Damasus defended with vigour the Catholic Faith in a time of dire and varied perils. In two Roman synods (368 and 369) he condemned Apollinarianism and Macedonianism; he also sent his legates to the Council of Constantinople (381), convoked against the aforesaid heresies. In the Roman synod of 369 (or 370) Auxentius, the Arian Bishop of Milan, was excommunicated; he held the see, however, until his death, in 374, made way for St. Ambrose. The heretic Priscillian, condemned by the Council of Saragossa (380) appealed to Damasus, but in vain. It was Damasus who induced Saint Jerome to undertake his famous revision of the earlier Latin versions of the Bible (see VULGATE). St. Jerome was also his confidential secretary for some time (Ep. cxxiii, n. 10). An important canon of the New Testament was proclaimed by him in the Roman synod of 374. The Eastern Church, in the person of St. Basil of Cæsarea, besought earnestly the aid and encouragement of Damasus against triumphant Arianism; the pope, however, cherished some degree of suspicion against the great Cappadocian Doctor. In the matter of the Meletian Schism at Antioch, Damasus, with Athanasius and Peter of Alexandria, sympathized with the party of Paulinus as more sincerely representative of Nicene orthodoxy; on the death of Meletius he sought to secure the succession for Paulinus and to exclude Flavian (Socrates, Church History V.15). He sustained the appeal of the Christian senators to Emperor Gratian for the removal of the altar of Victory from the Senate House (Ambrose, Ep. xvii, n. 10), and lived to welcome the famous edict of Theodosius I, "De fide Catholica" (27 Feb., 380), which proclaimed as the religion of the Roman State that doctrine which St. Peter had preached to the Romans and of which Damasus was supreme head (Cod. Theod., XVI, 1, 2).
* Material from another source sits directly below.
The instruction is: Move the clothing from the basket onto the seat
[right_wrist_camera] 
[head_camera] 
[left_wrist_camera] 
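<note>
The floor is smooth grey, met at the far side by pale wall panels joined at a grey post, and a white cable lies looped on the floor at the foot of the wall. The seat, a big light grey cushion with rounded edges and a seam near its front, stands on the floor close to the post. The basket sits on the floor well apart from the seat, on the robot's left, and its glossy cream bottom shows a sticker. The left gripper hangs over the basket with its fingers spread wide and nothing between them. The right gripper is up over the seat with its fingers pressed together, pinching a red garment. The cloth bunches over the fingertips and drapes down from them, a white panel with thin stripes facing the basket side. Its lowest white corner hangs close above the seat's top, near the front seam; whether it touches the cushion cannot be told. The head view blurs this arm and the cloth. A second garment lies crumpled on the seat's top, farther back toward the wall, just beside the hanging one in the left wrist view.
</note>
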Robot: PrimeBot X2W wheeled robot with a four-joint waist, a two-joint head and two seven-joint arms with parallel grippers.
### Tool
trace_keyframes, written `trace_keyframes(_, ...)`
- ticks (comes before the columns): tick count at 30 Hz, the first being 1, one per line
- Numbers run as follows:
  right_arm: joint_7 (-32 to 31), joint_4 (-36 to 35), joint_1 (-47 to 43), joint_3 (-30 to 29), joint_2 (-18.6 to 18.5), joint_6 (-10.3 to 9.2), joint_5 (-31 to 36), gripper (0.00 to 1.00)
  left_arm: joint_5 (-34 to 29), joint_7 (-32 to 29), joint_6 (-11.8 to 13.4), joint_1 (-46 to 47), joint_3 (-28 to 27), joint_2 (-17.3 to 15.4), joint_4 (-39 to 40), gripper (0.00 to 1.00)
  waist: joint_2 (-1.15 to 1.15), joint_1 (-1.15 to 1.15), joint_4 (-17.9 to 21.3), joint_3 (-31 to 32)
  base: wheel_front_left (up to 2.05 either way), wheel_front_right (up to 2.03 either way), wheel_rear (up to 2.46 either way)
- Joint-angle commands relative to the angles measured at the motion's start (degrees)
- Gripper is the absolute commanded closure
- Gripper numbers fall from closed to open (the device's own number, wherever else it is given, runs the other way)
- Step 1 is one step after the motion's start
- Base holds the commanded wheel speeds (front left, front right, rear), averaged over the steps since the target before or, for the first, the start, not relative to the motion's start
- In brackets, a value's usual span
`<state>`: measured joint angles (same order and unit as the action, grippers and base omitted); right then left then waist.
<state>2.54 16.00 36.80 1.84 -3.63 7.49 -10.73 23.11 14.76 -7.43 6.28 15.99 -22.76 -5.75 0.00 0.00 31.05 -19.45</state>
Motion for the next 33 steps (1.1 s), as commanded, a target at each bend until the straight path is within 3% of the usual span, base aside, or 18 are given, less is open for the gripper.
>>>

When, in 379, Illyricum was detached from the Western Empire, Damasus hastened to safeguard the authority of the Roman Church by the appointment of a vicar Apostolic in the person of Ascholius, Bishop of Thessalonica; this was the origin of the important papal vicariate long attached to that see. The primacy of the Apostolic See, variously favoured in the time of Damasus by imperial acts and edicts, was strenuously maintained by this pope; among his notable utterances on this subject is the assertion (Mansi, Coll. Conc., VIII, 158) that the ecclesiastical supremacy of the Roman Church was based, not on the decrees of councils, but on the very words of Jesus Christ (Matthew 16:18). The increased prestige of the early papal decretals, habitually attributed to the reign of Siricius (384-99), not improbably belongs to the reign of Damasus ("Canones Romanorum ad Gallos"; Babut, "La plus ancienne décrétale", Paris, 1904). This development of the papal office, especially in the West, brought with it a great increase of external grandeur. This secular splendour, however, affected disadvantageously many members of the Roman clergy, whose worldly aims and life, bitterly reproved by St. Jerome, provoked (29 July, 370) and edict of Emperor Valentinian addressed to the pope, forbidding ecclesiastics and monks (later also bishops and nuns) to pursue widows and orphans in the hope of obtaining from them gifts and legacies. The pope caused the law to be observed strictly.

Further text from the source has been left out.